目标检测：Faster R-CNN——网络整体结构介绍及源码笔记

视觉萌新、

已于 2023-08-09 09:44:37 修改

阅读量528

点赞数

分类专栏：目标检测文章标签：目标检测 cnn python pytorch faster rcnn 源码笔记

于 2023-08-09 09:33:34 首次发布

本文链接：https://blog.csdn.net/qq_50001789/article/details/132180928

版权

目标检测专栏收录该内容

10 篇文章 1 订阅

订阅专栏

目标检测：Faster R-CNN——网络整体结构介绍及源码笔记

综述
简介
代码
- 整体框架
- - 模型参数初始化

RPN模块介绍及源码笔记：https://blog.csdn.net/qq_50001789/article/details/132181073
ROI Head模块介绍及源码笔记：https://blog.csdn.net/qq_50001789/article/details/132181204

综述

论文题目：《Faster R-CNN: Towards Real-Time Object Detection with Region Proposal Networks》

会议时间：Conference and Workshop on Neural Information Processing Systems 2015 (NIPS, 2015)

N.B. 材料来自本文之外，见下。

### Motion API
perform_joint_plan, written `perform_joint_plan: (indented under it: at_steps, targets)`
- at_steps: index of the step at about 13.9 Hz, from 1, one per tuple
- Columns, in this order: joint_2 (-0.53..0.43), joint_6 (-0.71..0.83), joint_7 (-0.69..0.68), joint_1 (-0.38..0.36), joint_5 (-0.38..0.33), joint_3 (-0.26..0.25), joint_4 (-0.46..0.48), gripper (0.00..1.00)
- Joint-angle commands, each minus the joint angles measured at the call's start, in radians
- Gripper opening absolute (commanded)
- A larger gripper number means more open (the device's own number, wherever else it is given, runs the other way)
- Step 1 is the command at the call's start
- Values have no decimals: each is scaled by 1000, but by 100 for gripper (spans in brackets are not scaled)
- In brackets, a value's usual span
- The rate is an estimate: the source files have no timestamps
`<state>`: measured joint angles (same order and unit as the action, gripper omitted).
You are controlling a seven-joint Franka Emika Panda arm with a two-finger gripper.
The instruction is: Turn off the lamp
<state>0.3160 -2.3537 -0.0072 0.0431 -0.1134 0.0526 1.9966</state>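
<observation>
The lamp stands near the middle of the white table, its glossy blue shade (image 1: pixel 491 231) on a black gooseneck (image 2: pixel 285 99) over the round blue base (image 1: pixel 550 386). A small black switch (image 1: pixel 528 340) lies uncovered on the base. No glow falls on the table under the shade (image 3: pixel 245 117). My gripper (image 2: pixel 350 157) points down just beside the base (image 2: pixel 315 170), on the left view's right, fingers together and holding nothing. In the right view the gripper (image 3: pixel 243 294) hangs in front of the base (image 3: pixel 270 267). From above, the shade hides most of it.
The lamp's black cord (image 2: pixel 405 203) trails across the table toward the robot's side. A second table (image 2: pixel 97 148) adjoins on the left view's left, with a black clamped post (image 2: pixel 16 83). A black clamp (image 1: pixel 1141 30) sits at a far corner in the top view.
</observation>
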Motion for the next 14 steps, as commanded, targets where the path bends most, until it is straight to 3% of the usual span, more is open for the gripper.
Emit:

论文地址：https://proceedings.neurips.cc/paper/2015/file/14bfa6bb14875e45bba028a21ed38046-Paper.pdf

类型：二阶段目标检测（two-stage）

简介

网络框架：

在这里插入图片描述

流程图原创，使用请转载

代码

注：模型代码来源于PyTorch官方实现的Faster R-CNN，可由如下函数指令直接调取：

torchvision.models.detection.FasterRCNN()

参考链接：

整体框架

# 这里主要定义了网络的前向传播过程，rpn、roi等模块由另一个对象创建
class FasterRCNNBase(nn.Module):
    """
    Main class for Generalized R-CNN.

    Arguments:
        backbone (nn.Module):
        rpn (nn.Module):
        roi_heads (nn.Module): takes the features + the proposals from the RPN and computes
            detections / masks from it.
        transform (nn.Module): performs the data transformation from the inputs to feed into
            the model
    """

    def __init__(self, backbone, rpn, roi_heads, transform):
        super(FasterRCNNBase, self).__init__()
        # 图片预处理方法
        self.transform = transform
        # 基层的特征提取网络
        self.backbone = backbone
        # rpn模块
        self.rpn = rpn
        # roi head模块
        self.roi_heads = roi_heads
        # used only on torchscript mode
        self._has_warned = False

    @torch.jit.unused
    def eager_outputs(self, losses, detections):
        # type: (Dict[str, Tensor], List[Dict[str, Tensor]]) -> Union[Dict[str, Tensor], List[Dict[str, Tensor]]]
        # 如果是训练阶段，则只返回损失
        if self.training:
            return losses
        # 否则只返回检测结果
        return detections
    
    # 前向传播
    def forward(self, images, targets=None):  # 传入：图片列表、target列表(里面是字典)
        # type: (List[Tensor], Optional[List[Dict[str, Tensor]]]) -> Tuple[Dict[str, Tensor], List[Dict[str, Tensor]]]
        """
        Arguments:
            images (list[Tensor]): images to be processed
            targets (list[Dict[Tensor]]): ground-truth boxes present in the image (optional)

        Returns:
            result (list[BoxList] or dict[Tensor]): the output from the model.
                During training, it returns a dict[Tensor] which contains the losses.
                During testing, it returns list[BoxList] contains additional fields
                like `scores`, `labels` and `mask` (for Mask R-CNN models).
        """
        # 如果模型处于训练阶段，则必须传入标签targets
        if self.training and targets is None:
            raise ValueError("In training mode, targets should be passed")

        if self.training:
            assert targets is not None
            # 进一步判断传入的target的boxes参数是否符合规定
            for target in targets:
                # 获取边界框参数，左上角和右下角两个点坐标
                boxes = target["boxes"]
                # 判断边界框是不是torch.Tensor
                if isinstance(boxes, torch.Tensor):
                    # 判断边界框符不符合规则
                    if len(boxes.shape) != 2 or boxes.shape[-1] != 4:
                        raise ValueError("Expected target boxes to be a tensor"
                                         "of shape [N, 4], got {:}.".format(
                                          boxes.shape))
                else:
                    raise ValueError("Expected target boxes to be of type "
                                     "Tensor, got {:}.".format(type(boxes)))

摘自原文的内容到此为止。